Sunday, December 18, 2016

1954 CONFESSIONS OF STEAM LOCOMOTIVE ENTHUSIAST

"RAILWAY TRANSPORTATION" - WHILE OTHERS WERE READING FOOTBALL MAGAZINES


Just exactly when I became addicted to steam locomotives is a question I have never considered until now, as I write this. The 1952 school prize shows that I was already hooked then,and by that time I already had several books about "trains" as non-addicts would say. As a little boy at Christmas 1945 I believe it was, I was given a Hornby Train Set with a little four wheeled, clockwork, red  locomotive and two chocolate and cream passenger carriages. It was to last until the great railway disaster of about 1950, when the spring broke hurling the upper part some distance from the wheels!

It wasn't anything to do with my Grandad Beckmann having been a Signalman, because I don't recall any glimmer of the addiction in him. I think it must have been spontaneous. And there is just SOMETHING about a steam locomotive. It seems ALIVE.Its Brake Compressor 's panting seems like breathing, its Coupling Rods and Connecting Rods are like muscles flexing and its exhaust is a human like indication of effort and just like a human body it is warm and its whistle and Safety Valves are like human roars! At the beginning of the classic film documentary "A Steam Train Passes"made by the famous Australian Cinematographer Dean Semler, a retired Steam Locomotive Driver speaks about the feeling when the Regulator (Throttle) is opened up, the steam released into the cylinders and "life"is breathed into the locomotive which begins to move under the driver as all the complex forces come into play.
TRACKSIDE JUST EAST OF LIDCOMBE

The photo above is one I took one morning, having climbed through the fence to get right beside the track with my pathetic camera, to see what I could catch , when along came 3670 at a nice clip leaning slightly into the long gentle curve behind the rarely used Rookwood Station headed East. That was before the days of the Nanny State with its more serious fences , CCTV and heaven knows what else to prevent ANYTHING HAPPENING ANYWHERE,EVER! In those days the Railways contented themselves with printed Regulations displayed in every Waiting Room, making all sorts of things an Offence and threatening all manner of death and destruction if you disobeyed. But when you are young in the 1950's you know that it doesn't mean you....and if it could have, there was no-one to police it anyhow!

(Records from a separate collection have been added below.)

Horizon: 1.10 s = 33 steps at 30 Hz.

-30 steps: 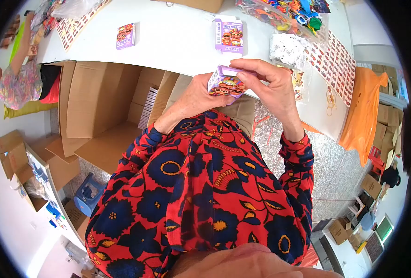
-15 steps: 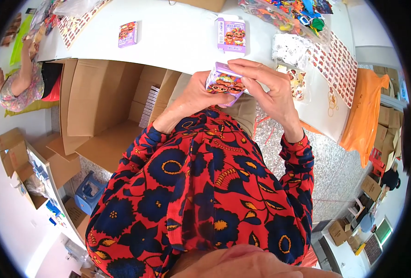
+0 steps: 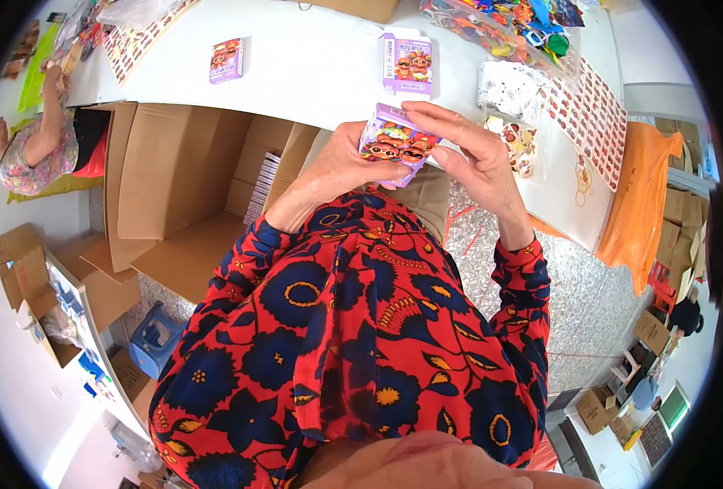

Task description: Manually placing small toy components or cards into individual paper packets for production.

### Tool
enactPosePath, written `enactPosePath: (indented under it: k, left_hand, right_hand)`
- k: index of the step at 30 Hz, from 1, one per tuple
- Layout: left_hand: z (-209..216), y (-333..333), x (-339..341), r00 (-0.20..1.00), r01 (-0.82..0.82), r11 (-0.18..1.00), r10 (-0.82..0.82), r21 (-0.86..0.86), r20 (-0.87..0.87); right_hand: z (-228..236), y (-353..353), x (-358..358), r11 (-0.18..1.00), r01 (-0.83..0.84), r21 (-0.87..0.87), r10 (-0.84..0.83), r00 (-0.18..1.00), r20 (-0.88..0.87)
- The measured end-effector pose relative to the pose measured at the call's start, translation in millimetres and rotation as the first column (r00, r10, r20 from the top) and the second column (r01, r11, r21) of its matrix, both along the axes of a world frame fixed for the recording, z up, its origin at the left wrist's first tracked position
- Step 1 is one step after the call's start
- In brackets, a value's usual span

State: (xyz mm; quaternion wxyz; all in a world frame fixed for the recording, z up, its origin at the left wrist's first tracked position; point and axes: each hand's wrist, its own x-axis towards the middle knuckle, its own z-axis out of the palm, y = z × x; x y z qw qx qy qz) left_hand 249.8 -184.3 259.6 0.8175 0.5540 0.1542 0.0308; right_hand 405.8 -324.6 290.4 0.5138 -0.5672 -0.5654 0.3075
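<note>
Just past the table's near edge, my left hand (image 3: 339, 165) grips a small purple box (image 3: 395, 145) with cartoon figures on its front. Its thumb lies across the lower front. My right hand (image 3: 477, 155) is closed on the box's upper right, fingers along the top edge and thumb by the right side. The top end looks closed. Beyond my hands, a purple carton with its end flaps out (image 3: 408, 63) lies on the white table (image 3: 313, 69). Another purple box (image 3: 226, 61) rests farther left.
A large open cardboard box (image 3: 166, 175) stands left, with a stack of purple boxes (image 3: 264, 186) inside. On the right are sticker sheets (image 3: 594, 122), white packets (image 3: 512, 88), rubber bands (image 3: 584, 181), a bag of colourful pieces (image 3: 533, 33) and an orange bag (image 3: 639, 196). Another person (image 3: 39, 155) works far left.
The held box has tipped so its front faces me more squarely. My right fingers and thumb have shifted slightly along its top edge. The things on the table stay put.
</note>
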Motion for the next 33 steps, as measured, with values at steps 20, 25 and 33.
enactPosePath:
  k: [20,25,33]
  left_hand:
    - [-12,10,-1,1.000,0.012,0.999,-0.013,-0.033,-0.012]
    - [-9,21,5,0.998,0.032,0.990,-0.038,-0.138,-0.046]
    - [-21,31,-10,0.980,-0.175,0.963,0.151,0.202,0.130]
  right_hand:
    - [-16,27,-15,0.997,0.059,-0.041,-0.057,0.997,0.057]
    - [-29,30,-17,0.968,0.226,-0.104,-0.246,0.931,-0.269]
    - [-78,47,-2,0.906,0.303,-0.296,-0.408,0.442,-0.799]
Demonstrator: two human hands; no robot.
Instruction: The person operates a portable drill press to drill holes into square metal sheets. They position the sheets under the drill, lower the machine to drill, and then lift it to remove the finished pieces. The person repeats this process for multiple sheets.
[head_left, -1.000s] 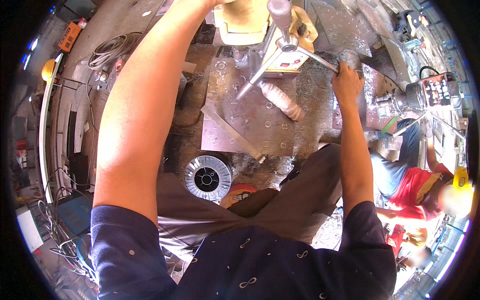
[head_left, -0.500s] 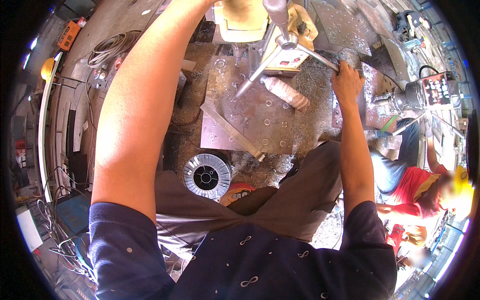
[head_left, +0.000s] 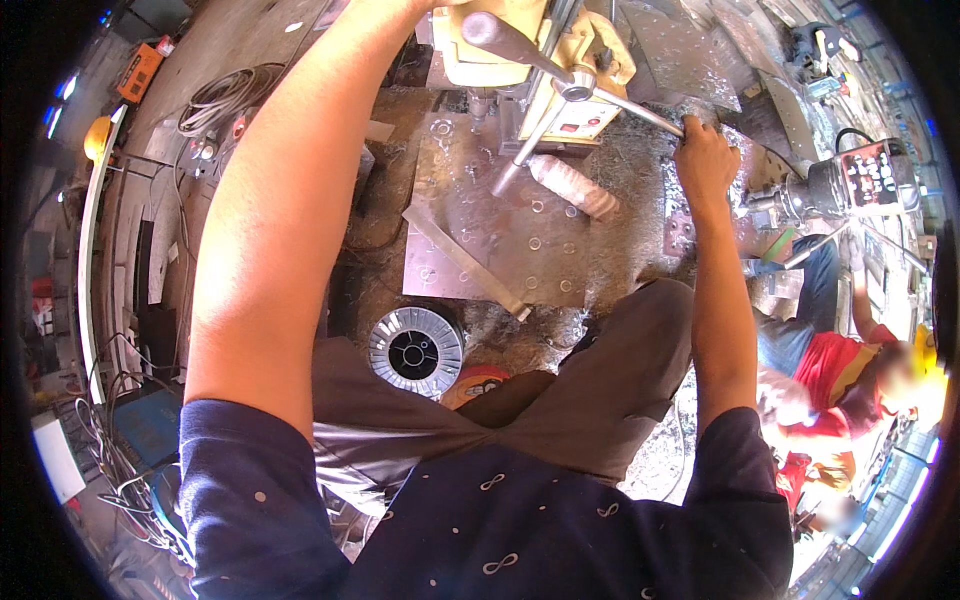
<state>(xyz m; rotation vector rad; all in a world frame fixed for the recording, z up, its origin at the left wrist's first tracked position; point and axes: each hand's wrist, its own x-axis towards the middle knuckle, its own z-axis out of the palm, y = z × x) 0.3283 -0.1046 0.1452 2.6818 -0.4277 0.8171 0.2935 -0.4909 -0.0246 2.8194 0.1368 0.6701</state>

AND BY SHE RUSHES WITH MAGNIFICENT NOISE AND THE SMELL OF STEAM<OIL<SMOKE AND COAL- WHAT MORE COULD YOU ASK FOR?
Coming and going it was a great sight and experience! I used to write off around the world to different railway companies when I was about 10 years old for photos and details of their Locomotives and quite often got very good replies. I would carefully monitor the Shipping Notices for ships arriving from the U.S.A . which would be carrying the mail - international Air Mail was too expensive. And often some days later a nice fat letter would arrive full of the right stuff - I particularly remember one from the Norfolk and Western Railway full of pictures and info. on their magnificent locomotives with a Business Card from "Ben Bane Delaney"- there was a name to conjure with! His reply was generous in the materials supplied - I still have a Blotter ( ok folks, one used it to blot up excess ink when writing with pen and ink....no, you can just find out about that yourselves!) with a colour photo of a sleek "J "Class 4-8-4 on the back.

Another thing about steam locomotives is that each Class made a distinctive noise. So from miles away I could tell just what Class of Locomotive was passing. The C36 had a quite distinctive noise especially when coasting or just regaining speed after coasting - it was a hollow clanking sound, which I think was called Piston Slap and came from small amounts of condensation in the cylinders caused when coasting.

The love of steam locomotives is "in the blood"somehow. I have known two brothers in Brisbane to be badly ( wrong word actually, its a virtuous thing!) addicted , and a third brother unaffected! Poor fellow!